▶ _WHAT TO DO_: From the listing below, copy each line where "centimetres" occurs.

##### DATA PROVIDED

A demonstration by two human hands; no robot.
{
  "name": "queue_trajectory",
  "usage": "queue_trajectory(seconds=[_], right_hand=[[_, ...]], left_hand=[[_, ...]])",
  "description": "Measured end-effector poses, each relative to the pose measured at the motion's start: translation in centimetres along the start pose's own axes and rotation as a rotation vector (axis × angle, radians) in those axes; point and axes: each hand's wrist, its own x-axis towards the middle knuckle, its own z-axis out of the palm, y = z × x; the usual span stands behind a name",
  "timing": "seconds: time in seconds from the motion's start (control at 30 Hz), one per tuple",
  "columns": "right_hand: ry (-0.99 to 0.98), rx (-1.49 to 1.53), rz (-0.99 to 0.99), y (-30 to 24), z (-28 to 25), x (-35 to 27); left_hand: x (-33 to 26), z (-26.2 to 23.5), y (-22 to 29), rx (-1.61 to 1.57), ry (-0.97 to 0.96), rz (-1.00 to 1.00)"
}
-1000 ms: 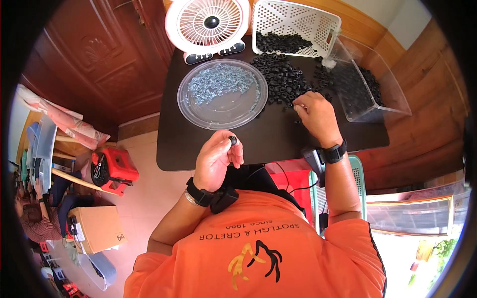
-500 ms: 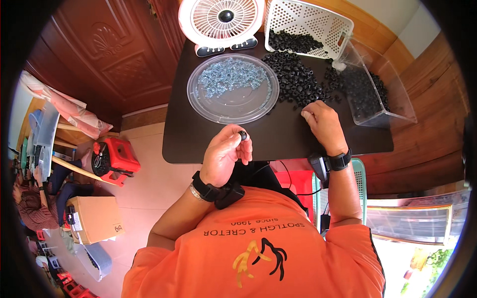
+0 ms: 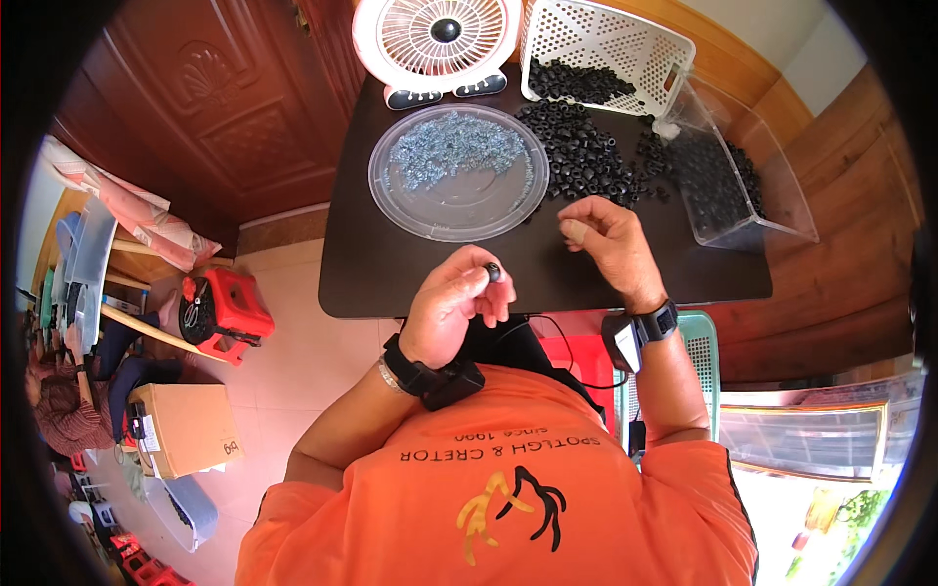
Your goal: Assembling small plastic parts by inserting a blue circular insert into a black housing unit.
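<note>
My left hand [image 3: 455, 303] is raised over the near edge of the dark table, palm up. Its thumb and fingers pinch a small black cylindrical plastic piece [image 3: 492, 272]. To its right my right hand [image 3: 608, 242] hovers over the tabletop with thumb and forefinger drawn together; whatever may be between them is too small to make out. Beyond that hand lies a heap of black plastic pieces [image 3: 586, 161] of a similar kind. A round clear plastic lid [image 3: 454, 213] sits to the left of the heap and carries many small bluish, shiny pieces [image 3: 449, 146].
A white fan [image 3: 440, 44] stands at the back of the table [image 3: 391, 278]. Beside it a white perforated basket [image 3: 625, 39] lies tipped, black pieces inside. A clear bin [image 3: 772, 195] with more black pieces stands at the right. Far left, another person sits near a cardboard box [image 3: 191, 430].
My right hand has moved left and slightly nearer, away from the heap's edge toward my left hand. The left hand, still holding the black piece, has shifted a little to the right.
</note>
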Motion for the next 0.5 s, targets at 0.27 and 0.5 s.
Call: queue_trajectory(seconds=[0.27, 0.5], right_hand=[[-0.122, 0.775, 0.018, -3.3, 7.0, -1.9], [-0.123, 0.482, -0.149, -3.5, 7.1, -1.9]], left_hand=[[-0.4, 0.8, 0.3, -0.047, -0.134, 0.143], [-1.0, 0.4, 0.6, -0.065, -0.112, 0.187]])
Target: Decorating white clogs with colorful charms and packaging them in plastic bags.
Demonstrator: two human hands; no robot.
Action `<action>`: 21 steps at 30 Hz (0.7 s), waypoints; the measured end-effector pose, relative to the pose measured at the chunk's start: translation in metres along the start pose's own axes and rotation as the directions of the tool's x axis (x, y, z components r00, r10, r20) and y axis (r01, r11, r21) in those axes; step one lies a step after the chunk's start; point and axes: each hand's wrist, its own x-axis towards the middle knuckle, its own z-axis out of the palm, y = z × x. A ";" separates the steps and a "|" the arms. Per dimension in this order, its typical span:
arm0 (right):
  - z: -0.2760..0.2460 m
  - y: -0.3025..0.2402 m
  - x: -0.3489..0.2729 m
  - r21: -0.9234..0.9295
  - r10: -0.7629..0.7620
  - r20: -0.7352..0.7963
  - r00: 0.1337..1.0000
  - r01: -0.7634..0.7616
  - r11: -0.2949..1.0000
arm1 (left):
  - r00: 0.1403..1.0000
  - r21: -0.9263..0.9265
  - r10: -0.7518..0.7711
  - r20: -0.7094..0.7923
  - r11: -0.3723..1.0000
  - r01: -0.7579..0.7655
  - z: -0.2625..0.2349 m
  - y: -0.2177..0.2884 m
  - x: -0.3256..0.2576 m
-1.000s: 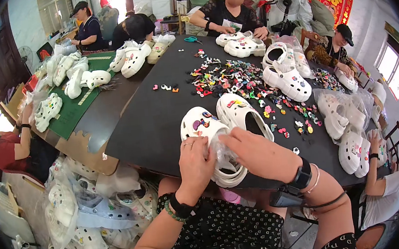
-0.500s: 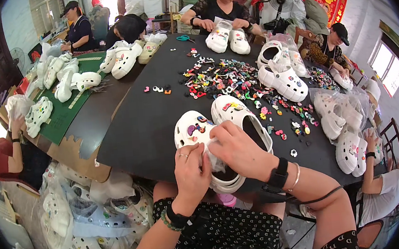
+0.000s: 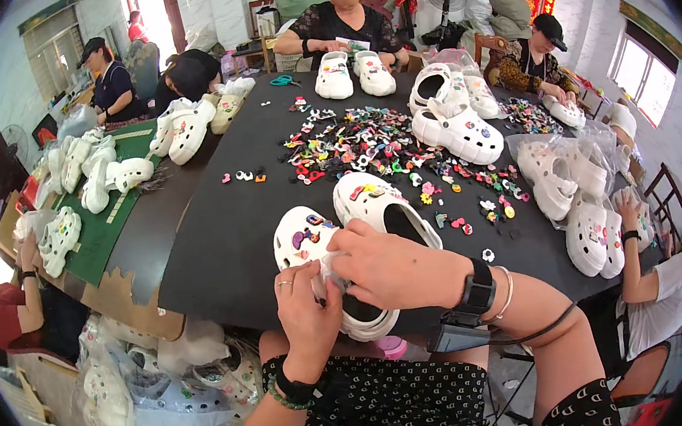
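Note:
Two white foam clogs lie side by side on the black table, toes pointing away from me. The left clog [image 3: 300, 235] carries colourful charms on its toe, and the right clog [image 3: 364, 197] has a few red and yellow ones. Over the left clog's opening, my left hand [image 3: 305, 307] and my right hand [image 3: 387, 266] meet with fingers pinched. Between them is a crumpled piece of clear plastic [image 3: 331, 270]. Something small and dark shows at my left fingertips, too little of it to name. My hands hide much of the left clog's strap and heel.
Beyond the clogs spreads a heap of loose charms [image 3: 359, 141]. More white clogs [image 3: 460, 132] stand to its right, with bagged pairs [image 3: 555, 176] nearer. Several people work around the tables. Bags of clogs [image 3: 153, 395] lie on the floor at left.
The view has shifted, so the table scene sits further left and slightly higher on the right side. My hands stay pinched at the plastic. The person opposite has released the two clogs.

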 end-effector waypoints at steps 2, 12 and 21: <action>-0.002 0.003 0.000 -0.012 0.025 0.005 1.000 -0.025 1.000 | 1.000 0.006 -0.003 0.001 1.000 0.003 0.000 0.002 0.001; 0.039 0.022 0.042 -0.054 0.248 -0.176 0.953 -0.261 0.964 | 0.999 -0.003 -0.032 0.044 0.999 0.033 -0.002 0.003 -0.001; 0.002 0.023 0.007 0.137 0.147 -0.102 0.984 -0.133 0.982 | 0.995 0.251 -0.023 0.102 0.968 -0.004 -0.003 0.005 0.008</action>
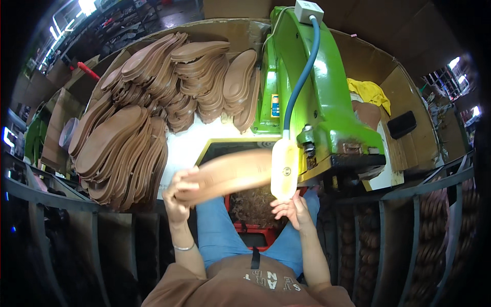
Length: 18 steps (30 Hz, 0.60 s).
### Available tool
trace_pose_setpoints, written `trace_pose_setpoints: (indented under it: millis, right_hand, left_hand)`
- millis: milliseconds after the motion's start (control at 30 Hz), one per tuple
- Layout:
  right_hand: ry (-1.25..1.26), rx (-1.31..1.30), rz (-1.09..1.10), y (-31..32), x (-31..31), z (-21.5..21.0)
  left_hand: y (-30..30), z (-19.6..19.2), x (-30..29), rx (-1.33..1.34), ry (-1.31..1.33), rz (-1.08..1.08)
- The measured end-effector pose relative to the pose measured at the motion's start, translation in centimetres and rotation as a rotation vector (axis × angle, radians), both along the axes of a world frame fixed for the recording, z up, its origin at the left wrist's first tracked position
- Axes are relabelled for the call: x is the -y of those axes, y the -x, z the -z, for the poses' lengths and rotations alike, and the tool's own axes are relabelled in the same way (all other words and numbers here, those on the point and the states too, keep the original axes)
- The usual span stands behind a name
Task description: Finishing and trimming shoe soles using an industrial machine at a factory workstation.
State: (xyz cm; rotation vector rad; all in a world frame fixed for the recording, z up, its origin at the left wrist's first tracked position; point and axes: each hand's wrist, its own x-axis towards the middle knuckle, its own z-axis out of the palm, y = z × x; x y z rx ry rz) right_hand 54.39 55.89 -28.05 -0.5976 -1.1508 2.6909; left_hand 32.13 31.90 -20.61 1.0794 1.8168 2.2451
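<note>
A brown shoe sole (230, 174), smeared by motion, lies across the space in front of me. My left hand (180, 194) is closed round its left end, fingers on top. The sole's other end passes behind a yellow lamp head (285, 169), which hides it. Just below that lamp is my right hand (292, 210), its fingers apart and nothing visible in them. The green machine (327, 97) rises beyond the lamp. Stacks of like brown soles (115, 148) stand to the left on the white table (199, 135).
A blue flexible lamp stem (303, 77) runs down from a white box on the machine. Between my knees sits a red bin (253, 233) with brown scraps. At the right are a yellow cloth (369, 93) and a black pad (401, 124). Cardboard walls surround the table; metal racks (381, 230) flank me.
</note>
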Motion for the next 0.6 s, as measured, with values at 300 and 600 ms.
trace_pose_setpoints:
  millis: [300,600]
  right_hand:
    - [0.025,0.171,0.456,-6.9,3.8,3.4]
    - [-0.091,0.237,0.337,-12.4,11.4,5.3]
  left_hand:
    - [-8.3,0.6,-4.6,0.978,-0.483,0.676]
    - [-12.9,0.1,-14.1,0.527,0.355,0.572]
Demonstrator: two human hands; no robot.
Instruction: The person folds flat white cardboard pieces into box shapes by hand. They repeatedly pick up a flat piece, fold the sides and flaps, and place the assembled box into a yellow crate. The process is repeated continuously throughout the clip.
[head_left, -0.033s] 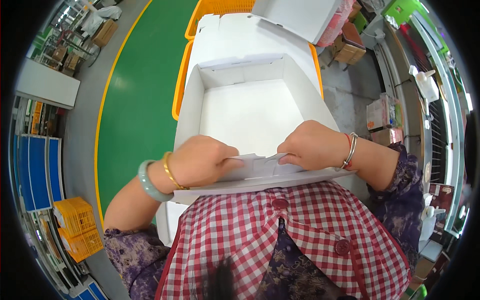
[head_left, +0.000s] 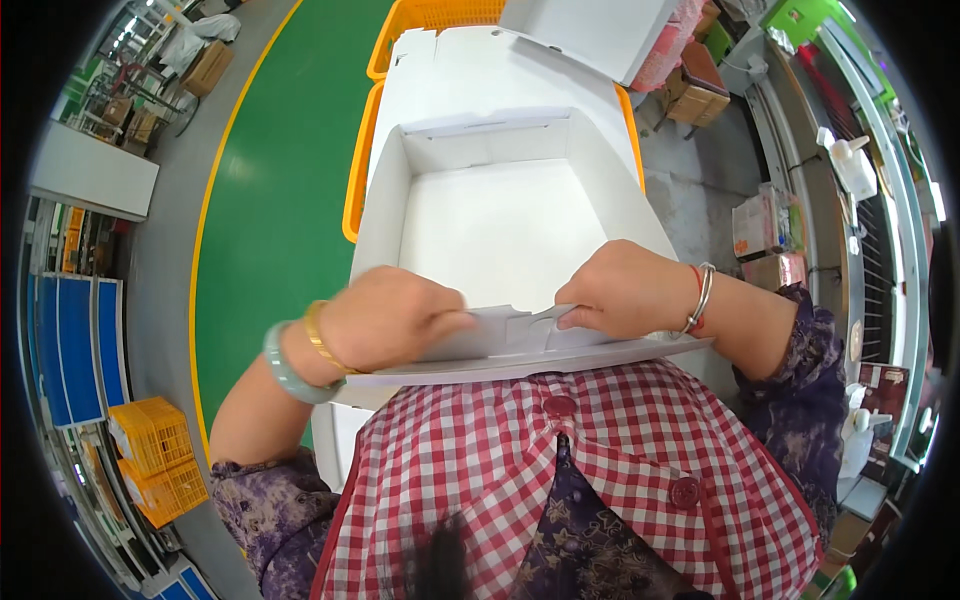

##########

▶ _REPLY_:
  "description": "Measured end-effector poses, each relative to the pose measured at the motion's start: translation in centimetres along the start pose's own axes and rotation as a rotation vector (axis × angle, radians) in those axes; point and axes: each hand's wrist, its own x-axis towards the middle knuckle, its own z-axis out of the palm, y = z × x; the usual span stands behind a name",
- The measured end-effector pose relative to the pose measured at the motion's start, translation in centimetres and rotation as a rotation vector (axis × angle, radians), both along the axes of a world frame fixed for the recording, z up, its origin at the left wrist's first tracked position

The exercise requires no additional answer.